Collect every line below that contains the word "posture".

○ ○ ○

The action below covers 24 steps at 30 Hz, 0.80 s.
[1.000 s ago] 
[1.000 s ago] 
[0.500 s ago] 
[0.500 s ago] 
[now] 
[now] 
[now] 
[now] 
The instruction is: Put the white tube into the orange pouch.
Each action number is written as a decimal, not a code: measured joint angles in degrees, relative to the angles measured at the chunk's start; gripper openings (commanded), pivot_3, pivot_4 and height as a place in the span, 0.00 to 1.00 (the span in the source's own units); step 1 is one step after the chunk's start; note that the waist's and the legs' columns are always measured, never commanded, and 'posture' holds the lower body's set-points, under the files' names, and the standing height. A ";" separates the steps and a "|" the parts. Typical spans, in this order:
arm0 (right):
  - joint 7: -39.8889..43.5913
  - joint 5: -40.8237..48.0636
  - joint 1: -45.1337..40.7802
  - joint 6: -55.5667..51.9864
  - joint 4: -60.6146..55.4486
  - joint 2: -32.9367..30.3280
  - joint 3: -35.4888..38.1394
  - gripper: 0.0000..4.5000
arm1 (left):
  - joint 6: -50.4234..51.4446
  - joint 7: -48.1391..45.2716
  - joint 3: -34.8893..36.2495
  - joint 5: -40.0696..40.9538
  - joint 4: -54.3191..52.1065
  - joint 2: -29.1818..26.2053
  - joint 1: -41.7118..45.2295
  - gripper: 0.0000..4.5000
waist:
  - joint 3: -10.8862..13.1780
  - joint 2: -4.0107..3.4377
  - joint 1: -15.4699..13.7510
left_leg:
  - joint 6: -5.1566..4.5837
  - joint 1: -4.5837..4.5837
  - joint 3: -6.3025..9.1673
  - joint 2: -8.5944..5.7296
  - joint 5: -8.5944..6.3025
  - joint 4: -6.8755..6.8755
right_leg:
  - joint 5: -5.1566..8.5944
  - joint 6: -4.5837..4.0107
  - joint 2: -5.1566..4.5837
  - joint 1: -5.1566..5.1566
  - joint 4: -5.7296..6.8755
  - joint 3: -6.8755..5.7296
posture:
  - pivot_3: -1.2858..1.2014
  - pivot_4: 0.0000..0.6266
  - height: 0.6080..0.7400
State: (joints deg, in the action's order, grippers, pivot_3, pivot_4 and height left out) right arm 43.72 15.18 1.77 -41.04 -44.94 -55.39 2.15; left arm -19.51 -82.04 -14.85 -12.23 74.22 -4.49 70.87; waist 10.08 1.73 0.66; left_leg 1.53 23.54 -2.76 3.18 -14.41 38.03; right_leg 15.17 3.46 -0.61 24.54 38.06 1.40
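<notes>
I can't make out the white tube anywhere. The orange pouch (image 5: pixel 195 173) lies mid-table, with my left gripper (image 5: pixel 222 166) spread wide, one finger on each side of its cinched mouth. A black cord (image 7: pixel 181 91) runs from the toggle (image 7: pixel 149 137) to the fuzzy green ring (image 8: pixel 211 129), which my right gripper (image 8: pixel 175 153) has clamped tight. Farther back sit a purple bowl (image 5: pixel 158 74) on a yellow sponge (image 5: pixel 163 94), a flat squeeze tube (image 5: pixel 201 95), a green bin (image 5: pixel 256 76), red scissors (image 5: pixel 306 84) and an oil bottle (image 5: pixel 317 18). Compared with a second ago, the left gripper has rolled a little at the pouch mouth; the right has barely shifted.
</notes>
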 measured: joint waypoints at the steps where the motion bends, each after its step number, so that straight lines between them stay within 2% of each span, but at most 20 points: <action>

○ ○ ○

_Solution to the problem_.
Each action number is written as a decimal, not a code: measured joint angles in degrees, relative to the angles measured at the chunk's start; gripper openings (commanded), pivot_3, pivot_4 and height as a place in the span, 0.00 to 1.00 (the span in the source's own units); step 1 is one step after the chunk's start; note that the waist's and the legs' columns are always measured, never commanded, and 'posture' holds the lower body's set-points, under the files' names, and the standing height. A ";" separates the steps and a "|" the parts. Typical spans, in this order:
posture:

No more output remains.